Two leading scholars have suggested in a newly published memorandum that the Homeland Security Department will need a new, short-term 'bridging' strategy if it wants to move quickly to achieve operational control of the U.S. southern border.
Congress approved the Secure Fence Act this year authorizing more manpower, surveillance and fencing for the border with Mexico to stop illegal traffic within 18 months.
However, hiring additional border patrol agents and implementing most of the other measures will take longer than 18 months, wrote James Jay Carafano, senior fellow for national security and homeland security, and David Muhlhausen, senior policy analyst, with the Heritage Foundation think tank.

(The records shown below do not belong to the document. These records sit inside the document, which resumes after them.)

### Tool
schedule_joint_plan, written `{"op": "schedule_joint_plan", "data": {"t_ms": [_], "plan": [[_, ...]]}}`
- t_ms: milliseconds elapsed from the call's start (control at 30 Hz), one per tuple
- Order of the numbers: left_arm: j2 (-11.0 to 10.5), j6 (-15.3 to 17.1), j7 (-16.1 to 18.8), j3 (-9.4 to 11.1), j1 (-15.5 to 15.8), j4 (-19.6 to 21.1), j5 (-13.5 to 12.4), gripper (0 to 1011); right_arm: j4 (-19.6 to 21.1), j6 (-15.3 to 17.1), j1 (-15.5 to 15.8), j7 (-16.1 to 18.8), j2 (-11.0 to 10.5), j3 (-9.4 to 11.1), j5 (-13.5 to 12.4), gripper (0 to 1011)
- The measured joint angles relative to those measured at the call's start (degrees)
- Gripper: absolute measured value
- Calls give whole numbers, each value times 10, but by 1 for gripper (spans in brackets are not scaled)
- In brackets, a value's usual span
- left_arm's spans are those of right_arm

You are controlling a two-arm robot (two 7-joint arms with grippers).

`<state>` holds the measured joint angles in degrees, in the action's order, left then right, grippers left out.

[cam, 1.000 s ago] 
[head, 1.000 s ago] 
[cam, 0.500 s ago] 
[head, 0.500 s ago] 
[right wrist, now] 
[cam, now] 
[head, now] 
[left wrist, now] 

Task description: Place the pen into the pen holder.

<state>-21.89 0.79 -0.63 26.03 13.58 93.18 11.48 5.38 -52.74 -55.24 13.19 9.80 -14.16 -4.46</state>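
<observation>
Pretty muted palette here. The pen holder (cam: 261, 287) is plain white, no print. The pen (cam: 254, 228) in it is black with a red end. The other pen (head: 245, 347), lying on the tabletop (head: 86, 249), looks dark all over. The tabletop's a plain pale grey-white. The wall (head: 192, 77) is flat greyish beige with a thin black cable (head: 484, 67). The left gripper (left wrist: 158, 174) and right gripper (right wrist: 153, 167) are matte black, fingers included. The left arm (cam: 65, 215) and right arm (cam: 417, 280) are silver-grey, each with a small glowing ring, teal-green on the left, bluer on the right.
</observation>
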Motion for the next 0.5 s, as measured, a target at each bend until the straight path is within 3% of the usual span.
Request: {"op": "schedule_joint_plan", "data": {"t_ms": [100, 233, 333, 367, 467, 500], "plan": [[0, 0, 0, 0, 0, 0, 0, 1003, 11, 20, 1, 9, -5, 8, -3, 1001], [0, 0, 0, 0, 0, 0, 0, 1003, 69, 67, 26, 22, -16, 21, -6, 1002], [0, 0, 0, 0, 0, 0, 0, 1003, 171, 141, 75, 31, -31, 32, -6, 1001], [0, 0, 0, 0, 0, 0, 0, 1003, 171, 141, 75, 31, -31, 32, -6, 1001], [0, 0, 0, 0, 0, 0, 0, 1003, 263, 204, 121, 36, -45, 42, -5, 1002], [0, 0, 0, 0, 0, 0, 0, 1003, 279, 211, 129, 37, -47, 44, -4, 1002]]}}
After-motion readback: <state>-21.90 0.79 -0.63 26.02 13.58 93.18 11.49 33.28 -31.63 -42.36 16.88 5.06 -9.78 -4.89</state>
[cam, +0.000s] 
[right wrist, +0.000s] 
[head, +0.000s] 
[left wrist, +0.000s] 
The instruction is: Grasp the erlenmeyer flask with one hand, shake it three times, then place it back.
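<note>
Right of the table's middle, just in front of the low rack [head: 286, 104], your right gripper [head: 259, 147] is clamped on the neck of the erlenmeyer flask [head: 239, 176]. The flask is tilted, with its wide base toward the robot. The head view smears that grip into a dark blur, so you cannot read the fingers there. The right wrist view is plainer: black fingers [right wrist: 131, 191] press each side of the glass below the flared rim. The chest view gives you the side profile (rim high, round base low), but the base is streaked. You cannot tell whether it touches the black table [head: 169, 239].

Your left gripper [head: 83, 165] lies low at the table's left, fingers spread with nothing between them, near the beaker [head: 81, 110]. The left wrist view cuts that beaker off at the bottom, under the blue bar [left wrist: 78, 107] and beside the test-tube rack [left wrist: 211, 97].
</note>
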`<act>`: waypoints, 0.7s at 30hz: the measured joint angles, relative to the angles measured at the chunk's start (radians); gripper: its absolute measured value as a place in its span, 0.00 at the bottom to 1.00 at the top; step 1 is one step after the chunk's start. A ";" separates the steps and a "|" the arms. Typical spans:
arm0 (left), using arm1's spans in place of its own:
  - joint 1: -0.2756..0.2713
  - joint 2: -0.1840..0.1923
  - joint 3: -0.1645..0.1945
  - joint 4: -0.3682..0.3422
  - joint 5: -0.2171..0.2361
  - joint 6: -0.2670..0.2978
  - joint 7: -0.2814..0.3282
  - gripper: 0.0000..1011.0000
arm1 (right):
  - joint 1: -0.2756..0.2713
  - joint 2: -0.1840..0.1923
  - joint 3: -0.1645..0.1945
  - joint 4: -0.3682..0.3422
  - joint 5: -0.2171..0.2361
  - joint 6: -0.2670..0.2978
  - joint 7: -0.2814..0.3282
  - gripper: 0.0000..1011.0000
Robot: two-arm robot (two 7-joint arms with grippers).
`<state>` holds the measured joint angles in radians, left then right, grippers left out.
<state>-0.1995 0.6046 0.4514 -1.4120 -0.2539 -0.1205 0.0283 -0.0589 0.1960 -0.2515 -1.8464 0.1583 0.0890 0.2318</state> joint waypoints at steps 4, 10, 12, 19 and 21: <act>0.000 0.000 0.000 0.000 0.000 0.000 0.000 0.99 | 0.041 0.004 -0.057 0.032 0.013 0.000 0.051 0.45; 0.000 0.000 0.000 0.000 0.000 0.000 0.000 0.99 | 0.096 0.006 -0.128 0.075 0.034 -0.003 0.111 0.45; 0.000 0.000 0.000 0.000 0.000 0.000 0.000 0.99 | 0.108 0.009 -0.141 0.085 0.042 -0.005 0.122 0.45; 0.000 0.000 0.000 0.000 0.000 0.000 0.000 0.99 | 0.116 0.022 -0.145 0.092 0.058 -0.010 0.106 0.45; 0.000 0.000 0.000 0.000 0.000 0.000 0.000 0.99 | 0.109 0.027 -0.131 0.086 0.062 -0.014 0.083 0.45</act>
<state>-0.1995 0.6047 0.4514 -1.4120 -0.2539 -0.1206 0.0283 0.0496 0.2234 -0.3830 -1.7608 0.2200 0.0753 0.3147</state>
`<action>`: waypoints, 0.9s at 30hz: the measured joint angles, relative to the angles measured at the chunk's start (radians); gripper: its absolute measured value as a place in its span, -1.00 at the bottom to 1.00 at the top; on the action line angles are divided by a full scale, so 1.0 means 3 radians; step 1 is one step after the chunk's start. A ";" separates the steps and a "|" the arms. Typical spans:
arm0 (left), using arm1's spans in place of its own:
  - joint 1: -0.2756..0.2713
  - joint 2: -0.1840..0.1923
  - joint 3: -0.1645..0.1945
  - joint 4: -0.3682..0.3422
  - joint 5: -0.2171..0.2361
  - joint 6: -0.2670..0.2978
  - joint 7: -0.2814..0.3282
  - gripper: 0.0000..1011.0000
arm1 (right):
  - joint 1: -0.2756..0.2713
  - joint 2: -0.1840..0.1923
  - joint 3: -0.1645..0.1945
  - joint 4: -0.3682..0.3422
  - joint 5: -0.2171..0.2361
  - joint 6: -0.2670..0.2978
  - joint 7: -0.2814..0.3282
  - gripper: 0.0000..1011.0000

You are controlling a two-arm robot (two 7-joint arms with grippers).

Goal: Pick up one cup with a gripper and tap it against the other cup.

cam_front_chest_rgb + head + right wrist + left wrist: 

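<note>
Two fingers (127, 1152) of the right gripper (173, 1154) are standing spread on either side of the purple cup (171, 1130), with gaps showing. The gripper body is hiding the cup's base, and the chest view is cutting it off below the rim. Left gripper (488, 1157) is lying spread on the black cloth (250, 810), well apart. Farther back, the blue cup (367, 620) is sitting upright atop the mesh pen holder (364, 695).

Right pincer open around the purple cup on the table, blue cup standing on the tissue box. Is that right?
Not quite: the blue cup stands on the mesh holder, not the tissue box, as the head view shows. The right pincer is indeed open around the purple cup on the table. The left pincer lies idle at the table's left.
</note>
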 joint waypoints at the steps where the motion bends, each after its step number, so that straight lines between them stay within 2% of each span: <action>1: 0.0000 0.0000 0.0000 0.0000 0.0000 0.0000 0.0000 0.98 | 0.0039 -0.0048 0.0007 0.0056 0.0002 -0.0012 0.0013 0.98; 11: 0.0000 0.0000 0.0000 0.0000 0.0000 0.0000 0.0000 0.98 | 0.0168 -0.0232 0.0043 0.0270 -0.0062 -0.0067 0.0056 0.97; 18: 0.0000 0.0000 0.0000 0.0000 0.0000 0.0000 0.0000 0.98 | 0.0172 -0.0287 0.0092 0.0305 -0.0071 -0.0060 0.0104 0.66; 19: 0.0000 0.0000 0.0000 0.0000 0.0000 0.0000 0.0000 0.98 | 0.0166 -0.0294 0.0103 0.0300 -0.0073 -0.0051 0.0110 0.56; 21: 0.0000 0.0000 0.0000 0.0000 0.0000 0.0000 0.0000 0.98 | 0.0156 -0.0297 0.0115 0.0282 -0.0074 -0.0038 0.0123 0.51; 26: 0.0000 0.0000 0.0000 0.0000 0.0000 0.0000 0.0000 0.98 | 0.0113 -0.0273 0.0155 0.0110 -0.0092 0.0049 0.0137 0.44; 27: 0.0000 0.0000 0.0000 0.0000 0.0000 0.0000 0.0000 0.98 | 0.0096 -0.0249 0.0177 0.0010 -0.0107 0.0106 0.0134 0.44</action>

'Most of the law's measures will likely fail because implementation will take months or years,' Carafano and Muhlhausen wrote.
What is needed now is an interim strategy that focuses on speed, strong enforcement and legal alternatives for immigration, the Heritage scholars wrote. The Secure Fence Act did not address any of these requirements and is inadequate in providing the needed tools, they said.
Carafano and Muhlhausen recommend beefing up state and local law enforcement capabilities at the U.S. borders by providing more money for fusion centers for improved intelligence and information-sharing. Federal funding also should pay for enhanced communications equipment and overtime pay for police agencies located near the borders.
The border fencing legislation also supports the aims of the department's Secure Border Initiative Network surveillance system being developed along the Mexican and Canadian borders; the prime contract was awarded to Boeing Co. in September. Carafano and Muhlhausen suggest state and local law enforcement should be more closely involved in Secure Border Initiative planning.
Alice Lipowicz is a staff writer for Government Computer News' affiliate publication, Washington Technology.